Exercise aim:
The output should be every line below that includes the word "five".

[Stored data entries]
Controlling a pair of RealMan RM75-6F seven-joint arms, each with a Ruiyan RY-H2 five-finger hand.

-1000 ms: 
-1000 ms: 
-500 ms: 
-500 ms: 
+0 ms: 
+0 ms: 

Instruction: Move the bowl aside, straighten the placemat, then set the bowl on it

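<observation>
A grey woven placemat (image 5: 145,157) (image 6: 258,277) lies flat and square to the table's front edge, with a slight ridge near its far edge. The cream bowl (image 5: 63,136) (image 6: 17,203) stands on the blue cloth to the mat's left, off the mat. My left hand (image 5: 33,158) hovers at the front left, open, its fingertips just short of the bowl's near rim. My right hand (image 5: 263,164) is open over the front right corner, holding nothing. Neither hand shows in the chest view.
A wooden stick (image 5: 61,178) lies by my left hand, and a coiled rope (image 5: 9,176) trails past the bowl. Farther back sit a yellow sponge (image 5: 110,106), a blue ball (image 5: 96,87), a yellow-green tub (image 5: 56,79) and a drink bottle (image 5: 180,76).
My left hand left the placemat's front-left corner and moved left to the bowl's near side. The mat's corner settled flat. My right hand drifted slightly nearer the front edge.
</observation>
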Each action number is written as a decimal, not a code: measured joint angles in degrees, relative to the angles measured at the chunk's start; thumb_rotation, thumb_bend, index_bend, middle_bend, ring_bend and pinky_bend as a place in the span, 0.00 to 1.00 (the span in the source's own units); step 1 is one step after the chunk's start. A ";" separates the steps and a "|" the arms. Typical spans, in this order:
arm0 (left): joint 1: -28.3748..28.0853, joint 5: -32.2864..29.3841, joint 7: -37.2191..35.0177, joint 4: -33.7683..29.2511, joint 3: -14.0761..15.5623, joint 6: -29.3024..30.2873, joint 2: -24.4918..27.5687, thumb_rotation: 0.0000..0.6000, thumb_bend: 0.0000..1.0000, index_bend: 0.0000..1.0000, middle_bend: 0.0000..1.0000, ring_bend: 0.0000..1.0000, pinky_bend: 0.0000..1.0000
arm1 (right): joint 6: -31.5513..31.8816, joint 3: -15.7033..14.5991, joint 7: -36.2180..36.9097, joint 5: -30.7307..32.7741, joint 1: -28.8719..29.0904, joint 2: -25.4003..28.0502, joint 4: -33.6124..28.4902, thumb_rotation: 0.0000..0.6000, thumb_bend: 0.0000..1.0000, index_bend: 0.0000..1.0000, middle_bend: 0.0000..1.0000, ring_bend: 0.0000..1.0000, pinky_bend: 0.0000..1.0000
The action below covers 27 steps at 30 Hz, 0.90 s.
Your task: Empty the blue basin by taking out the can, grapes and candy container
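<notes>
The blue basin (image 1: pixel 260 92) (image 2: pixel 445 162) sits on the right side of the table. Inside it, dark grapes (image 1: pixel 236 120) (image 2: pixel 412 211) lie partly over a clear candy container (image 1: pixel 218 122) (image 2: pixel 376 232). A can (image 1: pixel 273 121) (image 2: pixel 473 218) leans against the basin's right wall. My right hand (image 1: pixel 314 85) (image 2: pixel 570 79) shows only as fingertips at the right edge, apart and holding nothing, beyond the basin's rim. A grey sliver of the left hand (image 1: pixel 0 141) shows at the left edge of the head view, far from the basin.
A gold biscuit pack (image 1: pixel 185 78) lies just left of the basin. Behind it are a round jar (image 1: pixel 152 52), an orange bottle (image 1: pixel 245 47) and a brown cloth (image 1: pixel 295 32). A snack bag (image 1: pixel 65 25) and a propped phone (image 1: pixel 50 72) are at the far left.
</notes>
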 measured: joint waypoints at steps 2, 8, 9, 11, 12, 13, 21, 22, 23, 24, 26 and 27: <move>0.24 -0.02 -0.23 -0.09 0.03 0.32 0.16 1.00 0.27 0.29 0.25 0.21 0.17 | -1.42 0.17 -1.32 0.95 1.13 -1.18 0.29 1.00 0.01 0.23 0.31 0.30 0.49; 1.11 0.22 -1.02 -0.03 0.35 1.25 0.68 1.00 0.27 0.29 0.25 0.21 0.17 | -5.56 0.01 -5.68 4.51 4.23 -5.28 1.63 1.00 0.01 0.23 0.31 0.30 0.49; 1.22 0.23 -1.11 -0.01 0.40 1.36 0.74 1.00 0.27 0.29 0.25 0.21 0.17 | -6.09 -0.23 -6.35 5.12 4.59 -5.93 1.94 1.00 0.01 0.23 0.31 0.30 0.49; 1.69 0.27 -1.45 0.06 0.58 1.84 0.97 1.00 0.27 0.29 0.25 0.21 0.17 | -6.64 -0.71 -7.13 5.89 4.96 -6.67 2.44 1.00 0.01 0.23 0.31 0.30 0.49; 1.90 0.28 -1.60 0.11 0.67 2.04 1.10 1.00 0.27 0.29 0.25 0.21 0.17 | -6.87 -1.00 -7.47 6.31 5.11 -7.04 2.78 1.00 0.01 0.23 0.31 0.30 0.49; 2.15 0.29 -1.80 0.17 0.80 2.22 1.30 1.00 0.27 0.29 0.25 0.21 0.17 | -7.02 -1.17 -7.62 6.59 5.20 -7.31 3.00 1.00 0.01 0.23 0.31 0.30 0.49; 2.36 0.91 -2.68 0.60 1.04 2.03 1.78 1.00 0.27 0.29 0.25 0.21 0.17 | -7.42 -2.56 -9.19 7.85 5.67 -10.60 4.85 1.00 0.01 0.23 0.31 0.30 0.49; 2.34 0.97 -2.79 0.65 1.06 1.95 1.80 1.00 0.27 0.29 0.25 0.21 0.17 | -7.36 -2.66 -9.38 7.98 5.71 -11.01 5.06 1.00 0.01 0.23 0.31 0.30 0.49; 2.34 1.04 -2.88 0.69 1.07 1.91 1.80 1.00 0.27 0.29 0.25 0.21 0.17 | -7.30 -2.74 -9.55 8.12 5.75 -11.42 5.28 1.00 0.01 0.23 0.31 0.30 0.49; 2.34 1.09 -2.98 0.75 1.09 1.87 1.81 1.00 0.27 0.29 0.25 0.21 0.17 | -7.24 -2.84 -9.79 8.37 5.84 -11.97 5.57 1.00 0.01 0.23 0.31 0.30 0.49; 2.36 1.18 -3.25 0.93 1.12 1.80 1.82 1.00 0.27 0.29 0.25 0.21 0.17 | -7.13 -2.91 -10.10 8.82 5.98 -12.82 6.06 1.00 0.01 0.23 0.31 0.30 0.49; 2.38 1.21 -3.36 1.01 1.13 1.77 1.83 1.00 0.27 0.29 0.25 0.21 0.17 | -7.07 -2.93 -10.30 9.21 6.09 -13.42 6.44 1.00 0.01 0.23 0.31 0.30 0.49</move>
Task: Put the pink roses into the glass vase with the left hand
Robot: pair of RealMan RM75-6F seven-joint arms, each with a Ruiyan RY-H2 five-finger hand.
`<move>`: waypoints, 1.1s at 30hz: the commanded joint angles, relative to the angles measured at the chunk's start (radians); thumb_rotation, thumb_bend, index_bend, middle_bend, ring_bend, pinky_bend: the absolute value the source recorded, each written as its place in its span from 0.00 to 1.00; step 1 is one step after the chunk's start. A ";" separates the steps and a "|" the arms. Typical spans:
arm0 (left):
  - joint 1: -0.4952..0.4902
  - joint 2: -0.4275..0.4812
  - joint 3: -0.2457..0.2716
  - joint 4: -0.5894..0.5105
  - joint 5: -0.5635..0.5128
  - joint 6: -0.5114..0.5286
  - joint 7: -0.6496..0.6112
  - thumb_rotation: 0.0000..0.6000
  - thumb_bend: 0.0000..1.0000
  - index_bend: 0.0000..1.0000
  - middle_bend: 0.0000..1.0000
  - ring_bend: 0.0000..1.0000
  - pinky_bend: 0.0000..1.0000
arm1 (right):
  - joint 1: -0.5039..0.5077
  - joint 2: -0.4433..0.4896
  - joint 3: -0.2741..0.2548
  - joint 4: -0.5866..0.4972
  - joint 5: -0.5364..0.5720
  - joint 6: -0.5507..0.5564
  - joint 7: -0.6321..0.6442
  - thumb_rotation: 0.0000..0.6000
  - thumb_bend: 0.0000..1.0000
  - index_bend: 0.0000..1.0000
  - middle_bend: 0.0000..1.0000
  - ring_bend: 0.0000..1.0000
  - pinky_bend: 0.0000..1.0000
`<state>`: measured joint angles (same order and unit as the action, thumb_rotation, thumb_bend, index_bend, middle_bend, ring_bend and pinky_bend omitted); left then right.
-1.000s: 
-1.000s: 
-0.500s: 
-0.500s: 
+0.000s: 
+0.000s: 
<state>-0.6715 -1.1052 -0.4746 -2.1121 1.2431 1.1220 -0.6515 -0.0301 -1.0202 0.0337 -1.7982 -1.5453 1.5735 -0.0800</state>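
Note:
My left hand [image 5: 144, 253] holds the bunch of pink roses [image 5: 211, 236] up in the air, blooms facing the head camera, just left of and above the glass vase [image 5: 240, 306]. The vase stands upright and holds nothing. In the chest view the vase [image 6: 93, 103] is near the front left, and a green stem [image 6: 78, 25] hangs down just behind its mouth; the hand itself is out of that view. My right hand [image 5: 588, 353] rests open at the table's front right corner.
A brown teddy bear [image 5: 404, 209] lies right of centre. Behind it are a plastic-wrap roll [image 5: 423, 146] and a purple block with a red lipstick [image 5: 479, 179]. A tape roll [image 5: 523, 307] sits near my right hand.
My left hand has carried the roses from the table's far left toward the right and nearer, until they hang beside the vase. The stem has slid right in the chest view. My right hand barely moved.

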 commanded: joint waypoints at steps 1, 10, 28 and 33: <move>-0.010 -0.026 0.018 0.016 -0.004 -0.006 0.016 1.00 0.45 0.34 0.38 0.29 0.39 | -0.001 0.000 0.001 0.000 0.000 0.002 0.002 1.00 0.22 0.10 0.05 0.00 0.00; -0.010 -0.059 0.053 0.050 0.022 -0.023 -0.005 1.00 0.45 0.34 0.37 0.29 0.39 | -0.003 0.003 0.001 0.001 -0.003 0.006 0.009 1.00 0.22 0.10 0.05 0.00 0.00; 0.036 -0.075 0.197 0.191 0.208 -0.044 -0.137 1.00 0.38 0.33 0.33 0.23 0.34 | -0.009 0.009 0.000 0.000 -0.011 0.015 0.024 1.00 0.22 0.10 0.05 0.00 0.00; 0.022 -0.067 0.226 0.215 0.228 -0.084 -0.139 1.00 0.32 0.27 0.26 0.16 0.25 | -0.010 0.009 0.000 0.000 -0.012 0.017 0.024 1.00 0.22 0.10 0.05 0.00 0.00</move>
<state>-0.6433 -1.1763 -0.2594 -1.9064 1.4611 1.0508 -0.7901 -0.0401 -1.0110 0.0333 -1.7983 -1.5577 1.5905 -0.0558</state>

Answer to the problem:
Controlling a pair of RealMan RM75-6F seven-joint arms, each with a Ruiyan RY-H2 five-finger hand.
Robot: pair of RealMan RM75-6F seven-joint arms, each with a Ruiyan RY-H2 five-finger hand.

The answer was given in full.